La Sala coincide con los razonamientos de la detallada resolución impugnada, que en nada se combate ni desvirtúa en la demanda, sin que, como añade el TEARC, en suma, la complejidad no puede determinarse a priorisegún los datos o magnitudes de la persona o empresa sujeta a comprobación, sino que dependerá de las circunstancias concretas de cada supuesto en particular, sin que, en el presente caso, se haya desvirtuado la motivación del Inspector-Jefe para acordar la ampliación del plazo.

Por último la Sala comparte las conclusiones del TEARC respecto de las dilaciones no imputables a la Administración Tributaria al no haber aportado el recurrente los extractos bancarios que le fueron solicitados sin que la entidad se oponga a las mismas en su escrito de demanda, la cual se centra únicamente en la ilegalidad de la entrada en el domicilio y en la ampliación de las actuaciones inspectoras.

Acerca de la sanción, la demanda no contiene ninguna alegación.

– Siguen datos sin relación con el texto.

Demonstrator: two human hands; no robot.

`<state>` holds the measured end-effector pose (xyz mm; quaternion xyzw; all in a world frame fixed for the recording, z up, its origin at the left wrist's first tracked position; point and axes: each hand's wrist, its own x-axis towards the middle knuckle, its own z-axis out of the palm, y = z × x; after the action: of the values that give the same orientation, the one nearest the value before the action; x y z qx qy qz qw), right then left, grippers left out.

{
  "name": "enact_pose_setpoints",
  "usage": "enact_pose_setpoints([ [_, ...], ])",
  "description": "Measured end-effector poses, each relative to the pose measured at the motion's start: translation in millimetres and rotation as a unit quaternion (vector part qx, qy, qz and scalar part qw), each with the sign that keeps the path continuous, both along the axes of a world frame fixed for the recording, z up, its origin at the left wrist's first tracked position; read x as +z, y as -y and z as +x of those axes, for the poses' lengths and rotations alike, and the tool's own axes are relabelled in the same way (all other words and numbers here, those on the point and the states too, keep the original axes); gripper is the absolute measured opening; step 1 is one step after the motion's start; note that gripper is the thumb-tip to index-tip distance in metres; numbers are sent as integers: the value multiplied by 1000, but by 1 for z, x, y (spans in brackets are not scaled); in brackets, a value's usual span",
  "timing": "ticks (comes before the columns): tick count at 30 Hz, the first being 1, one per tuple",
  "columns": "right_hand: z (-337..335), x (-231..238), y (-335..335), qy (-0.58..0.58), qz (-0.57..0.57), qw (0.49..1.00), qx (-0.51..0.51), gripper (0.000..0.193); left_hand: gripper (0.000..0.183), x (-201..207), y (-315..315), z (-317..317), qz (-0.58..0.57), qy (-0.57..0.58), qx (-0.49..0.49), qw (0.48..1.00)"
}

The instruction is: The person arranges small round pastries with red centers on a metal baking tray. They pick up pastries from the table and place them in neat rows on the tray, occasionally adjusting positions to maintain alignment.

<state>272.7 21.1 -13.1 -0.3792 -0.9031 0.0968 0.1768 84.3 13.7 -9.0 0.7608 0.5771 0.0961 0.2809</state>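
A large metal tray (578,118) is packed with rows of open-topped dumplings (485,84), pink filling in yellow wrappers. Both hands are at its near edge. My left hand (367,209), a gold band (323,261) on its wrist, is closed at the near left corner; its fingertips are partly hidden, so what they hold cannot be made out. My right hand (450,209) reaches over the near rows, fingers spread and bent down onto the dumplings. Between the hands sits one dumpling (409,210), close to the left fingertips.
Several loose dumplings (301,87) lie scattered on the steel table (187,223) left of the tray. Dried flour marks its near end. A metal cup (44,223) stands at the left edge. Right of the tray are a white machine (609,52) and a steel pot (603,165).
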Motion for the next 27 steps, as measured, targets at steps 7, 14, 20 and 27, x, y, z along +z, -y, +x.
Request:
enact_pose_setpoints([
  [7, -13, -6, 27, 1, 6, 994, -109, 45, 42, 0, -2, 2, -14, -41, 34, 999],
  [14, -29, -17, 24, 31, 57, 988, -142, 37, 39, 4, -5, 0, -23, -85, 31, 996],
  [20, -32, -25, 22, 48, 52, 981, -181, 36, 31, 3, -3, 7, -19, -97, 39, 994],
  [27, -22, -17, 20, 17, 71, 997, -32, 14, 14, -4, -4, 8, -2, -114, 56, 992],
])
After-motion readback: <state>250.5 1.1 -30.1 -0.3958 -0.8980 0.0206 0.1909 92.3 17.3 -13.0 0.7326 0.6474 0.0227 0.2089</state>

Por tanto, rechazada la impugnación de la liquidación, ha de confirmarse igualmente la sanción, cuya procedencia e importe quedan también detalladamente justificados en la resolución impugnada.

QUINTO:En virtud de lo expuesto, es obligada de conformidad con lo dispuesto en el artículo 70.1 de la vigente Ley 29/1998, de 13 de julio , reguladora de la Jurisdicción Contencioso-administrativa, la desestimación del presente recurso contencioso-administrativo, por encontrarse ajustada a derecho la resolución a que se refiere el mismo; sin que se aprecien méritos para una especial condena en costas, a tenor de lo previsto en el artículo 139.1 de la misma Ley 29/1998 , en su redacción originaria aplicable al caso.

Vistos los preceptos legales citados y demás de general aplicación

Fallo

DESESTIMAMOS el recurso contencioso-administrativo número 907/2011, promovido contra la resolución del Tribunal Económico- Administrativo Regional de Cataluña (TEARC) a la que se contrae la presente litis, por hallarse ajustada a derecho; sin hacer especial condena en costas.

Notifíquese esta sentencia a las partes, y luego que gane firmeza líbrese certificación de la misma y remítase juntamente con el respectivo expediente administrativo al órgano demandado, quien deberá llevar aquélla a puro y debido efecto, sirviéndose acusar el oportuno recibo.

Así por esta nuestra sentencia, de la que se llevará testimonio literal a los autos principales, definitivamente juzgando, lo pronunciamos, mandamos y firmamos.

E/

PUBLICACIÓN.-Leída y publicada ha sido la anterior Sentencia por el Ilmo. Sr. Magistrado Ponente que en la misma se expresa, hallándose celebrando audiencia pública en el mismo día de su fecha. Doy fe.